A consultoria McKinsey & Co. recomendou que a Swissair deveria ser dividida em quatro holdings e cada uma delas cuidaria de uma parte específica da empresa, que já abrangia desde serviços de hotelaria até de manutenção de aeronaves. Todas elas estariam sob a holding principais: a SAirGroup. A consultoria americana denominou o arranjo como Hunter Strategy, Estratégia de Caça.

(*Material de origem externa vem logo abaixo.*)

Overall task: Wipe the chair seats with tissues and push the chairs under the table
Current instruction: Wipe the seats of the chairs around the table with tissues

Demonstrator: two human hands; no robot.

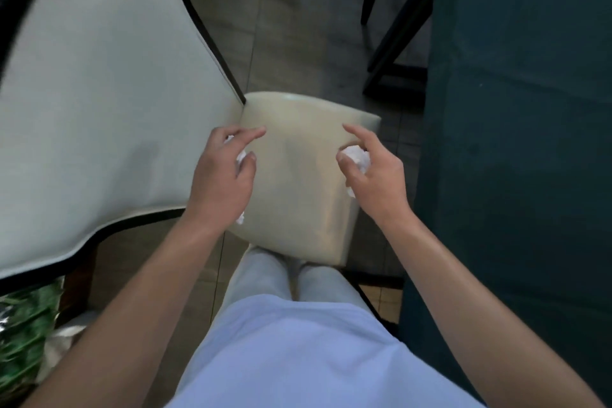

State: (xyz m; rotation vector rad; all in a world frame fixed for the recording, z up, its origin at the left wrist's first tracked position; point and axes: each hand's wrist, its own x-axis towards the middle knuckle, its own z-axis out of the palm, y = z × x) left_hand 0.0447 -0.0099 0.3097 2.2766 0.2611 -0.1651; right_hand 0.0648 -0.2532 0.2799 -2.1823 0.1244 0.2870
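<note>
Though mostly hidden in the palms, a crumpled white tissue (241, 156) sits clamped in the left hand (221, 175) and another tissue wad (357, 157) in the right hand (374, 172), forefingers extended above the cream padded chair seat (298, 182); the dark-green-draped worktop (516, 109) stands close at 3 o'clock.

left hand (221, 172), right hand (372, 169), seemingly half-curled

smooth cream chair seat (298, 175), crumpled paper tissue (357, 156)
</note>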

A Swissair seria a caçadora de pequenas empresas aéreas que não teriam escala para competir com as gigantes europeias.

Desta forma, a partir de 1997, a Swissair avançou em um processo de aquisição de diversas empresas europeia, como forma de ganhar escala e também aplicar a fórmula Swissair para recuperar essas empresas.
Além do investimento na SABENA, Crossair (70,5%) e Balair/CTA (100%), a Swissair comprou a partir de 1998 a Air Littoral (49%), AOM French Airlines (49,5%), Air Liberté (49%), Volare (34%), Air Europe (45%), Austrian Airlines (10%), LTU (49,9%), Cargolux (33,7%), Ukraine International Airlines (5,6%), South African Airways (20%) e a LOT (37,6%), além de pretensões de comprar 42% da Portugália Airlines, 34% da TAP Air Portugal, 51% da Turkish Airlines e 20% da Transbrasil.
A megalomania de criar uma empresa pan-europeia não tinha limites, com pretensões de buscar investimentos na AerLingus, Finnair, MALEV e até mesmo com a Alitalia.

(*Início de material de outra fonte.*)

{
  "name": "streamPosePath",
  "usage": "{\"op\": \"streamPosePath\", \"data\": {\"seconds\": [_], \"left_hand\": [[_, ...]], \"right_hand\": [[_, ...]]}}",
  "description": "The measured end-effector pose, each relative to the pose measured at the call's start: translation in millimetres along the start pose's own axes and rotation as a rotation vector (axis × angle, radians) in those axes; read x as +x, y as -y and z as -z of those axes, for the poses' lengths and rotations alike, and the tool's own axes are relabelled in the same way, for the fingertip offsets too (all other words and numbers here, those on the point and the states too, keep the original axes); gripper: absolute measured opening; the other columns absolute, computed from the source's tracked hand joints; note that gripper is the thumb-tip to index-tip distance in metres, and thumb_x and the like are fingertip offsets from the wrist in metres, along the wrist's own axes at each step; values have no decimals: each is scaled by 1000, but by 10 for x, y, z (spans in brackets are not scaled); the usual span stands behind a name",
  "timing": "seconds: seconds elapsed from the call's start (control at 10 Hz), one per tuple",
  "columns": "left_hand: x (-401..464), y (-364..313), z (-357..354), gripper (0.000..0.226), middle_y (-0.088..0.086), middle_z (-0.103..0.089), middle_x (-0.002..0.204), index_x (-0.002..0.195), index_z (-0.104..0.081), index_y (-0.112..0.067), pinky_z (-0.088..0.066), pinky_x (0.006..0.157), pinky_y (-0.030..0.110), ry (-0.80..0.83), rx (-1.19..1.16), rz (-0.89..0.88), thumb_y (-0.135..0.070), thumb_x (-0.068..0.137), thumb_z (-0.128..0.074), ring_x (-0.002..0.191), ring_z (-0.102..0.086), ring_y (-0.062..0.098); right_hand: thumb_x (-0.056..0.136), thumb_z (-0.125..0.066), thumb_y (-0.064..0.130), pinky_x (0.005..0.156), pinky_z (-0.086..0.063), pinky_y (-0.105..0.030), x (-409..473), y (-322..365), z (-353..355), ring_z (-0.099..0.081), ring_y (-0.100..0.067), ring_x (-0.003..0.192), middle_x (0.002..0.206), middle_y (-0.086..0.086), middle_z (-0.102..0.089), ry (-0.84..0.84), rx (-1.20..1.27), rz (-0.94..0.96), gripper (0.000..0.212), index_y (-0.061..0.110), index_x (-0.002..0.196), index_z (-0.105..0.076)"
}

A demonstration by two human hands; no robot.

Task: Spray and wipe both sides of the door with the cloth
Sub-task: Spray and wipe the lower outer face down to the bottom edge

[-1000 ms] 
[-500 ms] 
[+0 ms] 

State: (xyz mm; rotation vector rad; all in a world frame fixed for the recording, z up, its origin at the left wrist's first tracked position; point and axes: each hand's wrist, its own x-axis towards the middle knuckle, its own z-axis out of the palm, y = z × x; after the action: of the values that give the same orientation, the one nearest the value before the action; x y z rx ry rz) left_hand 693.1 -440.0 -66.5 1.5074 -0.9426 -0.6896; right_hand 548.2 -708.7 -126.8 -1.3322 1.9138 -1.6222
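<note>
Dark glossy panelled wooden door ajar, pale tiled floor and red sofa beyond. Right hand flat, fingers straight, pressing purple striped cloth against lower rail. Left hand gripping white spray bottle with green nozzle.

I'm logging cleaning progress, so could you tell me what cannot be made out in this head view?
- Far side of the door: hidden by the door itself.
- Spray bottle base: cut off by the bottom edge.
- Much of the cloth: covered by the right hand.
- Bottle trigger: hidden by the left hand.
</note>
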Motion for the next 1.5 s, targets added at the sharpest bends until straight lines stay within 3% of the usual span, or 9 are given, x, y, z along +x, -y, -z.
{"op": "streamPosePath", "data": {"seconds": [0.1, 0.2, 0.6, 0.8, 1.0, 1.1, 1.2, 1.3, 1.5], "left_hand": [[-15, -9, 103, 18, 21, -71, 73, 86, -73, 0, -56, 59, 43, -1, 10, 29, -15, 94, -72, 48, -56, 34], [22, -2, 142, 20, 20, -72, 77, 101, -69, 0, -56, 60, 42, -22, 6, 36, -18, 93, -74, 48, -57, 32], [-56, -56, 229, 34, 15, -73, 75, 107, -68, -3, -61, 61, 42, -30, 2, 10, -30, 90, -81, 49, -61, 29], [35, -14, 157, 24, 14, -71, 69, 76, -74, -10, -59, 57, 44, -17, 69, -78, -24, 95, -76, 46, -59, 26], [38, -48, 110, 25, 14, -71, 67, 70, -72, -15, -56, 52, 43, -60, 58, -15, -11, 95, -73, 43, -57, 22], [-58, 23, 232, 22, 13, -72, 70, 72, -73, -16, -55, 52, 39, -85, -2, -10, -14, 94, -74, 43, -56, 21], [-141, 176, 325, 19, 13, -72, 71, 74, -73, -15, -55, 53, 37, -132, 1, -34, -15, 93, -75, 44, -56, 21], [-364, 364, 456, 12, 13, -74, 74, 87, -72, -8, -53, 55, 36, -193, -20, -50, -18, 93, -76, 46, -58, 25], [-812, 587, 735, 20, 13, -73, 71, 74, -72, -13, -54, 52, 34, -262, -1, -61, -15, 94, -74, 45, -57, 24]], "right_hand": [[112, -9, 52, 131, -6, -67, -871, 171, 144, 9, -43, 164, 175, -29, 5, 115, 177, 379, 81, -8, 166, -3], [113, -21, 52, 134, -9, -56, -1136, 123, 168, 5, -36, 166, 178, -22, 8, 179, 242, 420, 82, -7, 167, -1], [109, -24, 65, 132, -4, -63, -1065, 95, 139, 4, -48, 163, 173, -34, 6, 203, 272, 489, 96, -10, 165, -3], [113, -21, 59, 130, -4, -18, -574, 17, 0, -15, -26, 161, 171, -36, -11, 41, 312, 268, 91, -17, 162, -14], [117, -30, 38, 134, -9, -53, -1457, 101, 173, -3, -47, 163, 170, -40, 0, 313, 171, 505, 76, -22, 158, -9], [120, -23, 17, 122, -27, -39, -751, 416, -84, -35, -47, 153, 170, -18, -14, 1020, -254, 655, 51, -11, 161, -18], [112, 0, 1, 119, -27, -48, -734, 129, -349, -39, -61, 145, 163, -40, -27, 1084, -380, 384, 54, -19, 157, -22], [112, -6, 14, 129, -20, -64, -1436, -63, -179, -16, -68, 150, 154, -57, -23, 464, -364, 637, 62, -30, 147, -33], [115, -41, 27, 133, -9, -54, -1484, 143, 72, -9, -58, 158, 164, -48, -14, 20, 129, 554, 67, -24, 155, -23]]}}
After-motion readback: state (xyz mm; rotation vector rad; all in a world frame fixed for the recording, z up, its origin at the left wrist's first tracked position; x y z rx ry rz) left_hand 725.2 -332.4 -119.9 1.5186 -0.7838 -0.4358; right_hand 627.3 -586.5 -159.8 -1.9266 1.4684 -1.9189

Mas no final da década de 1990 ocorreram dois eventos significativos na Swissair: o acidente com o MD-11 HB-IWI em dois de setembro de 1998, vitimando todas os ocupantes; e a saída em 1999 da Delta Airlines do Atlantic Excellence (renomeada então como Qualiflyer), preferindo assinar acordo com a Air France.
A receita da SAirGroup em 1999 atingiu US$ 7,8 bilhões, aumento de 15% em relação ao ano anterior. O lucro caiu 24%, para US$ 163 milhões. A rentabilidade era de 2,1%, contra 3,1% de 1998.
… à caça
Sucessos empresariais nem sempre significam que suas culturas, conceitos e contextos podem ser aplicados integralmente em outros lugares. E a Swissair começava a sentir que seus esforços de criar um grupo poderoso estava começando a fazer água.
Em 2000, a SAirGroup reportou receita recorde de US$ 9,4 bilhões, sendo o quarto maior grupo aéreo europeu e 11º do mundo, logo atrás da Continental Airlines. Por outro lado, teve prejuízo recorde de US$ 1,6 bilhão, em parte pelos investimentos e do aumento do custo do petróleo. Esta cifra era tão alta que equivalia a metade da receita da VARIG, então 28ª maior do mundo.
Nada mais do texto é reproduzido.